I RISCHI – Si tratta però di una tregua estremamente precaria perché, come ribadito da Israele e da Hamas, nasce come un passaggio temporaneo in una guerra che non è ancora finita. E questa sua caratteristica la rende maggiormente soggetta a violazioni. Hamas, il Jihad Islamico, Israele e anche Hezbollah hanno garantito che rispetteranno la pausa, ma basta un episodio per far imbracciare di nuovo le armi. Come quello registrato nella serata di giovedì, quando un bombardamento israeliano ha centrato un ospedale-rifugio dell’Onu a Jabaliya, uccidendo almeno 27 persone. Un attacco contro un obiettivo non militare, pieno di civili, che avrebbe potuto scatenare la reazione delle milizie armate della Striscia.
A CHI SERVE LA TREGUA – Come detto, chi ottiene i maggiori vantaggi da questa pausa umanitaria sono certamente i civili di Gaza e coloro che otterranno la liberazione nell’ambito dello scambio di ostaggi-prigionieri tra le parti. Ma, a diversi livelli, tutte le parti in causa otterranno dei vantaggi da questo stop. Sicuramente li otterrà Hamas, sotto pressione ormai dal 7 ottobre, che ha visto diversi membri di alto rango venire uccisi dai raid e dai blitz israeliani. Con questa pausa il partito armato palestinese avrà una manciata di giorni per riorganizzarsi, anche militarmente, prima di affrontare una nuova fase del conflitto. Inoltre, l’invio massiccio di beni di prima necessità nella Striscia potrebbe ridare ossigeno anche alle truppe islamiste, oltre che rialzare, seppur lievemente, il morale di combattenti e popolazione civile.
Chi invece deve fare di necessità virtù è Benjamin Netanyahu. Israele ha accettato a denti stretti l’accordo su una pausa umanitaria, pressato come era da quella parte di popolazione che chiedeva maggiore attenzione per il destino degli ostaggi, dalla comunità internazionale, comprese le Nazioni Unite, che da settimane denuncia i “crimini di guerra” e la “punizione collettiva” messa in atto a Gaza, e anche da parte del suo principale alleato, gli Stati Uniti, che non ha mai negato l’appoggio anche militare a Tel Aviv, invitandola però sempre più spesso a rispettare il diritto internazionale e a salvaguardare i civili.

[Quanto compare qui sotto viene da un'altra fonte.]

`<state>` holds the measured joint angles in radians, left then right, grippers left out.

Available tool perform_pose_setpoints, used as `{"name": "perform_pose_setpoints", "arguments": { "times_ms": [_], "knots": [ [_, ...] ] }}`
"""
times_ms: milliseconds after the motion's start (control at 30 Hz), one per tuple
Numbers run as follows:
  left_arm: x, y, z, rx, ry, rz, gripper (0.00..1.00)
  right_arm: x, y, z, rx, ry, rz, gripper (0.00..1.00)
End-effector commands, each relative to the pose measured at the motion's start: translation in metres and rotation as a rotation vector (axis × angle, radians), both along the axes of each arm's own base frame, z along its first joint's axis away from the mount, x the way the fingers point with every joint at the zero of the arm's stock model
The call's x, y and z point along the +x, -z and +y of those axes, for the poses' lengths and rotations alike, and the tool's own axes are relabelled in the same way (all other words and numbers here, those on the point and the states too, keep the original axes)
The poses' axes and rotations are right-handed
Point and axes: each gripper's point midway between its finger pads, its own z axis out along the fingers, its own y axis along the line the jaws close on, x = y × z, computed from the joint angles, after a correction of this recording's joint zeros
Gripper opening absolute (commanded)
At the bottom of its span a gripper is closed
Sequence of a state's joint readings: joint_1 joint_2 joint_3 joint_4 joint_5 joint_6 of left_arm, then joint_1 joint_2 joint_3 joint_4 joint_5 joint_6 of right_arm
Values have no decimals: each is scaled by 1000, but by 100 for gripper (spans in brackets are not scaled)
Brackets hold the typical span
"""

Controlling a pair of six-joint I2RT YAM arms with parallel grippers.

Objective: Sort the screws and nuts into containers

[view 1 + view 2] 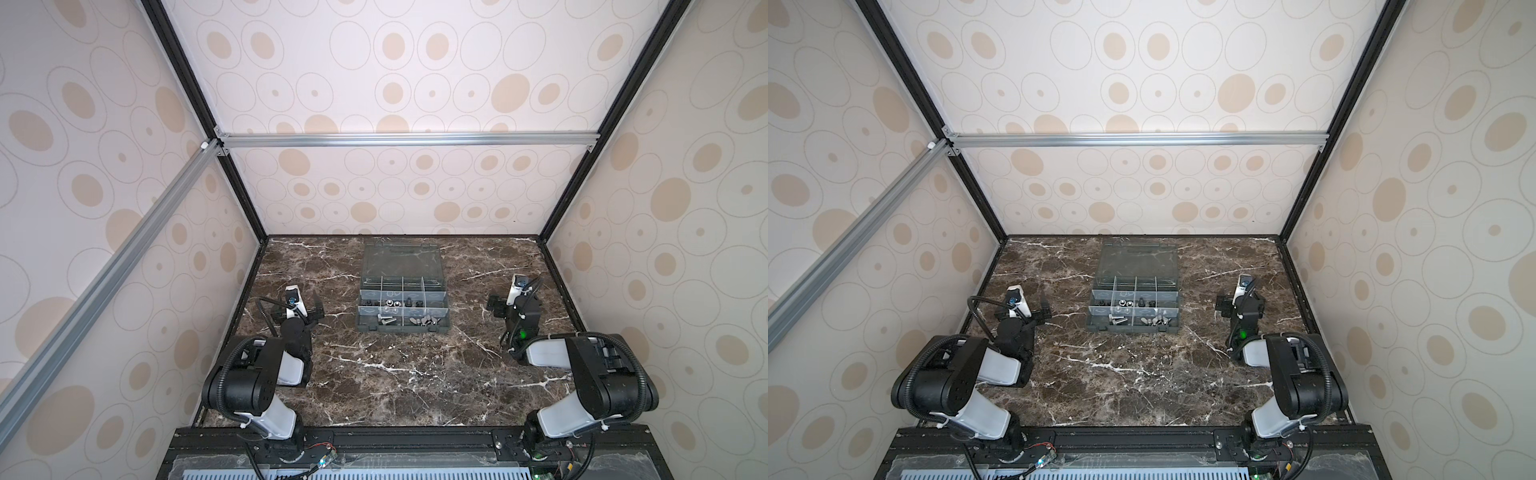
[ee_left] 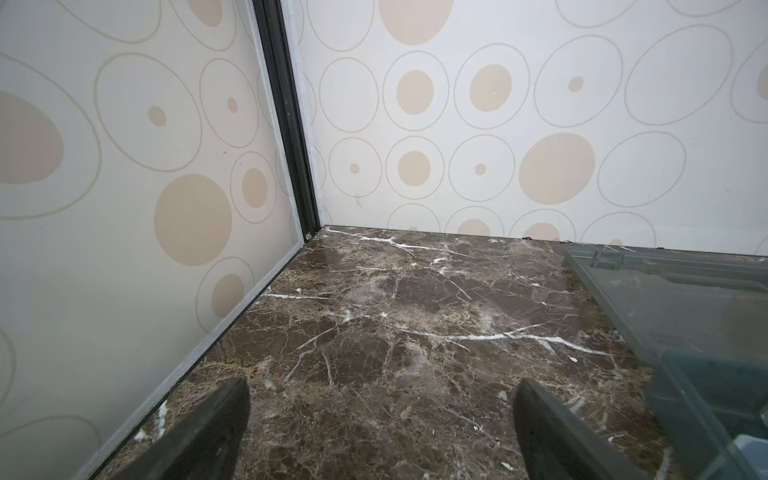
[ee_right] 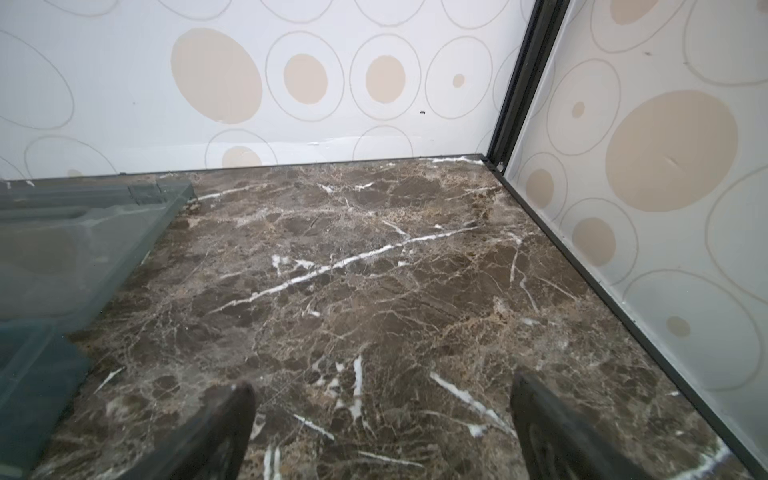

A queste pressioni si sostituiscono, comunque, quelle degli alleati di governo, i partiti di estrema destra che invece si sono opposti alla decisione di fermare le ostilità in nome di una guerra senza esclusione di colpi per raggiungere nel più breve tempo possibile l’obiettivo dichiarato del governo: “Sradicare Hamas”.
È proprio il tempo il fattore che più interessa al primo ministro israeliano. Netanyahu sa di essere politicamente morto, almeno in questo momento. Il Paese lo considera il principale responsabile della mattanza del 7 ottobre, le richieste di dimissioni si moltiplicano, mentre anche la fiducia dei partner internazionali sembra ormai scomparsa. La fine del suo governo, data per scontata al termine del conflitto, lo costringerebbe, escludendo una rielezione, ad affrontare i propri guai legali. Per questo il suo obiettivo è quello di allungare il più possibile il conflitto. Uno stato di guerra a medio-lungo periodo gli potrebbe permettere di raggiungere gli obiettivi dichiarati, come ad esempio la cattura o l’uccisione del leader di Hamas a Gaza Yahya Sinwar, e di alleggerire anche il pesante giudizio nei suoi confronti. Anche per questo Gallant ha già annunciato che il conflitto andrà avanti per altri due mesi, mentre l’Esercito ha aggiunto che “prendere il controllo della Striscia è la prima tappa di una lunga guerra“. Una lunga guerra intervallata da pause per liberare gli ostaggi: è questo, forse, il miglior compromesso possibile per Benjamin Netanyahu.